Provided data -
*** Block opens ***
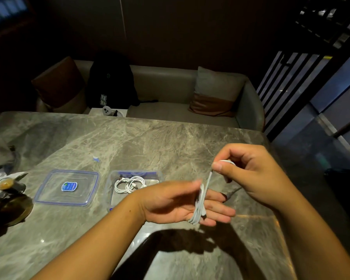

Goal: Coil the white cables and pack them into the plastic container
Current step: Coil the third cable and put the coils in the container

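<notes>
- While the left hand (182, 203) lies palm up with its fingers stretched out straight, a thin white cable (199, 209) sits wound in several loops around those fingers; the thumb near the loops is blurred.
- One strand of the white cable rises from the loops to the right hand (249, 174), which is up and to the right of the left hand. It pinches the strand between thumb and forefinger, with the other fingers curled in.
- Just beyond the left wrist stands a clear rectangular plastic container with blue trim (110, 188). Its near right corner is hidden behind the wrist and hand.
- Inside it lie more coiled white cables (129, 184), bundled together.
- Left of the container, well to the left of the left hand, a clear flat lid with a blue rim (49, 190) rests on the grey veined marble counter (150, 142).
- A blue shield-shaped label (69, 186) sits at the lid's middle; its writing is too small to read.
- Farther left are a small glass of brownish liquid (4, 183) and a dark round dish (10, 211).
- A tiny blue-and-white scrap (96, 158) lies beyond the lid.
- Past the counter's far edge, a beige sofa (170, 85) carries a black backpack (111, 81) and a grey-and-brown cushion (216, 91).
</notes>
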Demonstrator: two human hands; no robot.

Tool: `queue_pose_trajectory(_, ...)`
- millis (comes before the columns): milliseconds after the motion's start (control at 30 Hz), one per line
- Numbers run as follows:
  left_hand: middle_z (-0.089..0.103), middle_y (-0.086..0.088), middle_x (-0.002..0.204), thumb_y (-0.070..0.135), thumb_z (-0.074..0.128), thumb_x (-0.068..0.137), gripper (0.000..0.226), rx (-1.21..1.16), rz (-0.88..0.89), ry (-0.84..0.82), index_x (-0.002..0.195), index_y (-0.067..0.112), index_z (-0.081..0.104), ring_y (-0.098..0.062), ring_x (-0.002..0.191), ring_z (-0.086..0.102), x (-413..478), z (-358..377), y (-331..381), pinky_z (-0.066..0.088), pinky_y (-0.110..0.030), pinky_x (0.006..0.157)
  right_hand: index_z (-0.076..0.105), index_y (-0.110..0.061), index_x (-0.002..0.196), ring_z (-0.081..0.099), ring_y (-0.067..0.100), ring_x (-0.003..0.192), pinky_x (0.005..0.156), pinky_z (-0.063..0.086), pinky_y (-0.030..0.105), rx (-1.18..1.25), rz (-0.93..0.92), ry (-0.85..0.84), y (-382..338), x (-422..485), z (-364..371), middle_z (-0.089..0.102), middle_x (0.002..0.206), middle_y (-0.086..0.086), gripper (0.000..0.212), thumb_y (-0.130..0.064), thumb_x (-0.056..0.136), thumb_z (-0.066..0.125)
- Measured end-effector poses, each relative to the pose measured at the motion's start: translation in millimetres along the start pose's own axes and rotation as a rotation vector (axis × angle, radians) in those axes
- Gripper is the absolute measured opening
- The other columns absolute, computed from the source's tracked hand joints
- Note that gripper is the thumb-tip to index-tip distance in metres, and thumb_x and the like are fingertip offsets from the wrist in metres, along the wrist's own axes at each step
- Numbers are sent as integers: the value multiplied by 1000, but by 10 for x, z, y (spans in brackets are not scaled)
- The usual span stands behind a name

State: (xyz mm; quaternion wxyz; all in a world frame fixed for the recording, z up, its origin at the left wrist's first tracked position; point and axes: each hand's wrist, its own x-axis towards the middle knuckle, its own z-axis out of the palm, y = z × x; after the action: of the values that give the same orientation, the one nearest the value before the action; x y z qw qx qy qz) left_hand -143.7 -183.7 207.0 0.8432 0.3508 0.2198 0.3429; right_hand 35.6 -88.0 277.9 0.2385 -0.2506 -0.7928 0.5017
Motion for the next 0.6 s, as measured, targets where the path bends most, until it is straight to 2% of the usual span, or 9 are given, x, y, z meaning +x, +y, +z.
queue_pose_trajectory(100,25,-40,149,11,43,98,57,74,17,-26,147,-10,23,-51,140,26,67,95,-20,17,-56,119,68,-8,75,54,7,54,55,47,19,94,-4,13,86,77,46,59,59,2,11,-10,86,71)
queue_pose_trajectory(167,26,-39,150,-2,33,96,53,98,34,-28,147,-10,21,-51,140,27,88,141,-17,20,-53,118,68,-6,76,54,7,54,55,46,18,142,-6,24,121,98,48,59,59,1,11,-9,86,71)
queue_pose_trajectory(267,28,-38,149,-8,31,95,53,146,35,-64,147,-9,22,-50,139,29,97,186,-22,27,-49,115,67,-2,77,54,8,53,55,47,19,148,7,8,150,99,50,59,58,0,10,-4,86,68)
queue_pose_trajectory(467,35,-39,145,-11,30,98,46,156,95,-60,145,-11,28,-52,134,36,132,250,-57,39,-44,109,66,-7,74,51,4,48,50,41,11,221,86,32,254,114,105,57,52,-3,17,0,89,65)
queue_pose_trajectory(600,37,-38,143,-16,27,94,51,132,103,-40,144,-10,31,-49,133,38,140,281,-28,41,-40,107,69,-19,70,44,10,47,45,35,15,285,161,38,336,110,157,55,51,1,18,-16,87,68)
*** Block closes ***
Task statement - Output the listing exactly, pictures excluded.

Answer section -
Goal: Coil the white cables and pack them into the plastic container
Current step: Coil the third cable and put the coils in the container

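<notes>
- While the left hand (182, 203) lies palm up with its fingers stretched out straight, a thin white cable (199, 209) sits wound in several loops around those fingers; the thumb near the loops is blurred.
- One strand of the white cable rises from the loops to the right hand (249, 174), which is up and to the right of the left hand. It pinches the strand between thumb and forefinger, with the other fingers curled in.
- Just beyond the left wrist stands a clear rectangular plastic container with blue trim (110, 188). Its near right corner is hidden behind the wrist and hand.
- Inside it lie more coiled white cables (129, 184), bundled together.
- Left of the container, well to the left of the left hand, a clear flat lid with a blue rim (49, 190) rests on the grey veined marble counter (150, 142).
- A blue shield-shaped label (69, 186) sits at the lid's middle; its writing is too small to read.
- Farther left are a small glass of brownish liquid (4, 183) and a dark round dish (10, 211).
- A tiny blue-and-white scrap (96, 158) lies beyond the lid.
- Past the counter's far edge, a beige sofa (170, 85) carries a black backpack (111, 81) and a grey-and-brown cushion (216, 91).
</notes>
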Demonstrator: two human hands; no robot.

Tool: `queue_pose_trajectory(_, ...)`
- millis (comes before the columns): milliseconds after the motion's start (control at 30 Hz), one per line
- Numbers run as follows:
  left_hand: middle_z (-0.089..0.103), middle_y (-0.086..0.088), middle_x (-0.002..0.204), thumb_y (-0.070..0.135), thumb_z (-0.074..0.128), thumb_x (-0.068..0.137), gripper (0.000..0.226), rx (-1.21..1.16), rz (-0.88..0.89), ry (-0.84..0.82), index_x (-0.002..0.195), index_y (-0.067..0.112), index_z (-0.081..0.104), ring_y (-0.098..0.062), ring_x (-0.002..0.191), ring_z (-0.086..0.102), x (-413..478), z (-358..377), y (-331..381), pinky_z (-0.066..0.088), pinky_y (-0.110..0.030), pinky_x (0.006..0.157)
  right_hand: index_z (-0.076..0.105), index_y (-0.110..0.061), index_x (-0.002..0.196), ring_z (-0.081..0.099), ring_y (-0.067..0.100), ring_x (-0.003..0.192), pinky_x (0.005..0.156), pinky_z (-0.063..0.086), pinky_y (-0.030..0.105), rx (-1.18..1.25), rz (-0.93..0.92), ry (-0.85..0.84), y (-382..338), x (-422..485), z (-364..371), middle_z (-0.089..0.102), middle_x (0.002..0.206), middle_y (-0.086..0.086), gripper (0.000..0.212), thumb_y (-0.130..0.064), thumb_x (-0.056..0.136), thumb_z (-0.066..0.125)
- Measured end-effector poses, each relative to the pose measured at the motion's start: translation in millimetres along the start pose's own axes and rotation as a rotation vector (axis × angle, radians) in those axes
- Gripper is the absolute measured opening
- The other columns absolute, computed from the source's tracked hand joints
- Note that gripper is the thumb-tip to index-tip distance in metres, and thumb_x and the like are fingertip offsets from the wrist in metres, along the wrist's own axes at each step
- Numbers are sent as integers: the value multiplied by 1000, but by 10 for x, z, y (spans in brackets are not scaled)
- The usual span stands behind a name

State: (xyz mm; quaternion wxyz; all in a world frame fixed for the recording, z up, its origin at the left wrist's first tracked position; point and axes: each hand's wrist, its own x-axis towards the middle knuckle, its own z-axis out of the palm, y = z × x; after the action: of the values that give the same orientation, the one nearest the value before the action; x y z qw qx qy qz) left_hand -143.7 -183.7 207.0 0.8432 0.3508 0.2198 0.3429; right_hand 35.6 -88.0 277.9 0.2385 -0.2506 -0.7928 0.5017
Motion for the next 0.6 s, as measured, targets where the path bends most, until it is straight to 2% of the usual span, or 9 are given, x, y, z meaning +x, +y, +z.
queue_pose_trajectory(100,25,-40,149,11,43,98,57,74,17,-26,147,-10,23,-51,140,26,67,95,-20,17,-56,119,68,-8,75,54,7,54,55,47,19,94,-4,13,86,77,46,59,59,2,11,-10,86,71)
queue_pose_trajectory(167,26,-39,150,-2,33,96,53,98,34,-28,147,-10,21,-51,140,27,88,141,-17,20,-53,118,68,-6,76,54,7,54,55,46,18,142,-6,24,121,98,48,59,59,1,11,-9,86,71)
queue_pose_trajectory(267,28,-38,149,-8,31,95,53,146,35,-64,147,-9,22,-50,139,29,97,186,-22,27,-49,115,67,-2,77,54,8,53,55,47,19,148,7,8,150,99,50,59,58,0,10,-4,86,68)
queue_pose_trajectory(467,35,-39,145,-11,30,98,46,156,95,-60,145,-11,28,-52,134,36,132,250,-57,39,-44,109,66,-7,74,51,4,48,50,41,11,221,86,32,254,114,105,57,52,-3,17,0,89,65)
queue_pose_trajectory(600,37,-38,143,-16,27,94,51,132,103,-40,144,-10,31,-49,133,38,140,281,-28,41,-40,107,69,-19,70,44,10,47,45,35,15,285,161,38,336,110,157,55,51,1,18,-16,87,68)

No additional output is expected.